Work order: Images should not appear in the copy, yet every line of the listing below must be printed exactly.

---+---

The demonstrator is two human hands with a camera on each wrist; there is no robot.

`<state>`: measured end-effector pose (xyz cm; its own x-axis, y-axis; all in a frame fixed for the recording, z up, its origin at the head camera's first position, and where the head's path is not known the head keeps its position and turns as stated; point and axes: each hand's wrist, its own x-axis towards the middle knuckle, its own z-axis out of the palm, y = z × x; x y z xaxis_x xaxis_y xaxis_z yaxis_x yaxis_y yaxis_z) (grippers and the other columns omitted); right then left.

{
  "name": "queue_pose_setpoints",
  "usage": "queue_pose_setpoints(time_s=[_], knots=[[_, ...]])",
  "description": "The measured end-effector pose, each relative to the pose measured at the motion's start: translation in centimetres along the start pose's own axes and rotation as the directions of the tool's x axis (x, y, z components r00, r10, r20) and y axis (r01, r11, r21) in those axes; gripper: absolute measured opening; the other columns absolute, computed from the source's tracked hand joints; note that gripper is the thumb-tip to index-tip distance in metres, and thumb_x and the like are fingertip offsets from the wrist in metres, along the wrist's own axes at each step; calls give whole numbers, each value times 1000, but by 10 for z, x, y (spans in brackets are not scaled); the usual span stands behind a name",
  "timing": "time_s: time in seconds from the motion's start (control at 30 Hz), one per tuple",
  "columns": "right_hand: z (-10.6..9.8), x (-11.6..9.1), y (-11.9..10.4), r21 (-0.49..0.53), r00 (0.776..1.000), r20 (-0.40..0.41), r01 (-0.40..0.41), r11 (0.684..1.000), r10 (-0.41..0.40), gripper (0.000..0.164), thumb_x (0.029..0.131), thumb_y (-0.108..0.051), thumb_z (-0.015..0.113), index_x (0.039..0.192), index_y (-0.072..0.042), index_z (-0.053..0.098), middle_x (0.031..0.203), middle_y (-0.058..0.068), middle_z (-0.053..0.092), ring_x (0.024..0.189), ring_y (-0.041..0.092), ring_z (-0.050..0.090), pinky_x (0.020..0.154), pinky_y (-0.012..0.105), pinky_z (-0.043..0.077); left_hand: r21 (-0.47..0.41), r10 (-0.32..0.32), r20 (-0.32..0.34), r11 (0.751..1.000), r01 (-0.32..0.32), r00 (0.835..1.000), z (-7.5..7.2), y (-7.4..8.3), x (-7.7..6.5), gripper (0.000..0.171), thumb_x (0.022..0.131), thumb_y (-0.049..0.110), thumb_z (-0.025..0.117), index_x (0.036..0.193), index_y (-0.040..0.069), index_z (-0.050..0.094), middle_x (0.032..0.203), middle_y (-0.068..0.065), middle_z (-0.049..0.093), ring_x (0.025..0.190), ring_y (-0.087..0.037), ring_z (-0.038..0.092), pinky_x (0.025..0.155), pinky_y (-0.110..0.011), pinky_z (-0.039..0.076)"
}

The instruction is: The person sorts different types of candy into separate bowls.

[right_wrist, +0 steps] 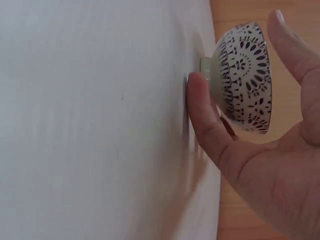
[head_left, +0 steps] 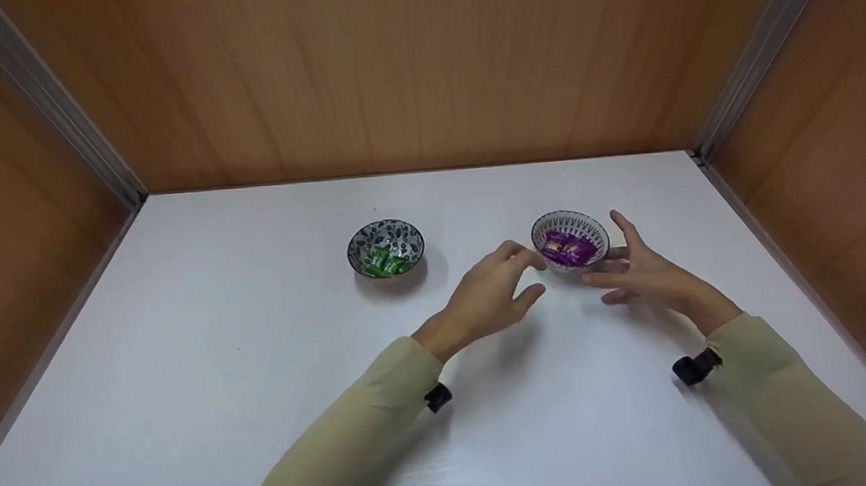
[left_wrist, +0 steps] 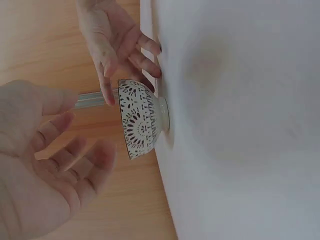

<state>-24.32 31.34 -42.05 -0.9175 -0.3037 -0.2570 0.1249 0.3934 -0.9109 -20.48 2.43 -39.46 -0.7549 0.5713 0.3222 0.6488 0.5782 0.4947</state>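
Observation:
A white bowl with a dark leaf-like pattern (head_left: 569, 222) stands upright on the white table, holding several purple-wrapped candies (head_left: 569, 248). To its left is my left hand (head_left: 490, 292), fingers loosely bent; the left wrist view shows a gap between them and the bowl (left_wrist: 137, 120). At the bowl's right side my right hand (head_left: 657, 278) has its thumb spread away. In the right wrist view its fingers (right_wrist: 200, 102) lie low beside the bowl's foot; whether they touch it I cannot tell. Neither hand holds anything.
A second bowl, dark-patterned (head_left: 386, 231), stands further left on the white table (head_left: 184, 348) with several green-wrapped candies (head_left: 385, 263) in it. A wood-grain wall (head_left: 407, 72) rises behind the table, with similar panels at both sides.

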Motion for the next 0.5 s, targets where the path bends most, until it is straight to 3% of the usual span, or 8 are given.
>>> queue_pose_setpoints(time_s=[0.1, 0.23, 0.37, 0.5], knots=[[0, -15, -6, -233, 994, -62, 75, 970, -92, 124, 87, -37, 82, 160, -30, -18, 157, 33, 22, 138, 50, 39, 98, 60, 49, 179, 140, -33, 975, -131, 990, -9, -11, -22, 23, 101, 28, 66, 119, 13, 69, 123, -5, 62, 107, -19, 62, 83, -31, 55], [-2, -29, -14, -523, 963, -102, 162, 837, -250, 116, 87, -46, 80, 164, -15, 0, 156, 30, 30, 139, 50, 35, 107, 68, 35, 327, 243, -95, 924, -200, 966, -29, -32, -53, 25, 102, 29, 65, 118, 11, 69, 123, -9, 63, 110, -25, 62, 91, -38, 54], [-6, -33, -15, -664, 912, -117, 223, 714, -394, 97, 89, -42, 79, 160, -6, 23, 154, 26, 34, 141, 47, 33, 110, 67, 31, 394, 225, -199, 910, -132, 954, -59, -58, -85, 32, 99, 25, 69, 125, 8, 65, 126, -13, 64, 116, -31, 60, 97, -46, 51], [-14, -34, -7, -817, 852, -129, 199, 541, -507, 84, 89, -33, 81, 154, -1, 37, 155, 24, 36, 145, 45, 29, 113, 66, 28, 441, 142, -260, 898, -13, 955, -86, -88, -113, 42, 95, 21, 74, 132, 6, 61, 128, -17, 62, 116, -36, 59, 89, -52, 53]])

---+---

Task response:
The demonstrator is two human hands with a camera on each wrist; there is no robot.

`<state>`: measured end-effector pose (xyz cm; its own x-axis, y-axis; all in a frame fixed for the recording, z up, its origin at the head camera's first position, and where the head's path is not known the head keeps its position and turns as stated; point and axes: each hand's wrist, its own x-axis towards the middle knuckle, its own z-axis out of the palm, y = z × x; x y z xaxis_x xaxis_y xaxis_z yaxis_x yaxis_y yaxis_z) (grippers and the other columns omitted); right then left.

{
  "name": "queue_pose_setpoints",
  "usage": "queue_pose_setpoints(time_s=[_], knots=[[_, ...]])",
  "description": "The measured end-effector pose, each relative to the pose measured at the motion's start: translation in centimetres along the start pose's own axes and rotation as the directions of the tool's x axis (x, y, z components r00, r10, r20) and y axis (r01, r11, r21) in those axes; gripper: absolute measured opening; the other columns absolute, computed from the source's tracked hand joints; note that gripper is the thumb-tip to index-tip distance in metres, and thumb_x and the like are fingertip offsets from the wrist in metres, along the wrist's own axes at each step; calls give whole numbers, each value times 1000, but by 10 for z, x, y (spans in brackets are not scaled); the usual span stands behind a name",
  "timing": "time_s: time in seconds from the motion's start (control at 30 Hz), one per tuple",
  "columns": "right_hand: z (-10.6..9.8), x (-11.6..9.1), y (-11.9..10.4), r21 (-0.49..0.53), r00 (0.776..1.000), r20 (-0.40..0.41), r01 (-0.40..0.41), r11 (0.684..1.000), r10 (-0.41..0.40), gripper (0.000..0.164), thumb_x (0.029..0.131), thumb_y (-0.108..0.051), thumb_z (-0.015..0.113), index_x (0.039..0.192), index_y (-0.072..0.042), index_z (-0.053..0.098), middle_x (0.031..0.203), middle_y (-0.058..0.068), middle_z (-0.053..0.092), ring_x (0.024..0.189), ring_y (-0.041..0.092), ring_z (-0.050..0.090), pinky_x (0.020..0.154), pinky_y (-0.012..0.105), pinky_z (-0.043..0.077); left_hand: r21 (-0.47..0.41), r10 (-0.32..0.32), r20 (-0.32..0.34), r11 (0.751..1.000), r01 (-0.32..0.32), r00 (0.835..1.000), z (-7.5..7.2), y (-7.4..8.3), x (-7.7..6.5), gripper (0.000..0.171), thumb_x (0.022..0.131), thumb_y (-0.049..0.110), thumb_z (-0.025..0.117), index_x (0.036..0.193), index_y (-0.040..0.069), index_z (-0.050..0.094), middle_x (0.032..0.203), middle_y (-0.068..0.065), middle_z (-0.049..0.093), ring_x (0.025..0.190), ring_y (-0.087..0.037), ring_z (-0.038..0.092), pinky_x (0.025..0.155), pinky_y (-0.110..0.011), pinky_z (-0.039..0.076)"
}

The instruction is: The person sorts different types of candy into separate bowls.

[right_wrist, +0 steps] 
[head_left, +0 steps] 
[left_wrist, +0 steps] 

<state>-24.32 31.34 -42.05 -0.9175 -0.3037 -0.2570 0.1249 0.3934 -0.9109 -20.48 2.43 -39.46 -0.7549 0.5713 0.3222 0.6488 0.5782 0.4947</state>
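Observation:
A white bowl with a dark leaf-like pattern (head_left: 569, 222) stands upright on the white table, holding several purple-wrapped candies (head_left: 569, 248). To its left is my left hand (head_left: 490, 292), fingers loosely bent; the left wrist view shows a gap between them and the bowl (left_wrist: 137, 120). At the bowl's right side my right hand (head_left: 657, 278) has its thumb spread away. In the right wrist view its fingers (right_wrist: 200, 102) lie low beside the bowl's foot; whether they touch it I cannot tell. Neither hand holds anything.
A second bowl, dark-patterned (head_left: 386, 231), stands further left on the white table (head_left: 184, 348) with several green-wrapped candies (head_left: 385, 263) in it. A wood-grain wall (head_left: 407, 72) rises behind the table, with similar panels at both sides.
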
Motion for the next 0.5 s, targets where the path bends most, until it is straight to 3% of the usual span, or 8 are given.
>>> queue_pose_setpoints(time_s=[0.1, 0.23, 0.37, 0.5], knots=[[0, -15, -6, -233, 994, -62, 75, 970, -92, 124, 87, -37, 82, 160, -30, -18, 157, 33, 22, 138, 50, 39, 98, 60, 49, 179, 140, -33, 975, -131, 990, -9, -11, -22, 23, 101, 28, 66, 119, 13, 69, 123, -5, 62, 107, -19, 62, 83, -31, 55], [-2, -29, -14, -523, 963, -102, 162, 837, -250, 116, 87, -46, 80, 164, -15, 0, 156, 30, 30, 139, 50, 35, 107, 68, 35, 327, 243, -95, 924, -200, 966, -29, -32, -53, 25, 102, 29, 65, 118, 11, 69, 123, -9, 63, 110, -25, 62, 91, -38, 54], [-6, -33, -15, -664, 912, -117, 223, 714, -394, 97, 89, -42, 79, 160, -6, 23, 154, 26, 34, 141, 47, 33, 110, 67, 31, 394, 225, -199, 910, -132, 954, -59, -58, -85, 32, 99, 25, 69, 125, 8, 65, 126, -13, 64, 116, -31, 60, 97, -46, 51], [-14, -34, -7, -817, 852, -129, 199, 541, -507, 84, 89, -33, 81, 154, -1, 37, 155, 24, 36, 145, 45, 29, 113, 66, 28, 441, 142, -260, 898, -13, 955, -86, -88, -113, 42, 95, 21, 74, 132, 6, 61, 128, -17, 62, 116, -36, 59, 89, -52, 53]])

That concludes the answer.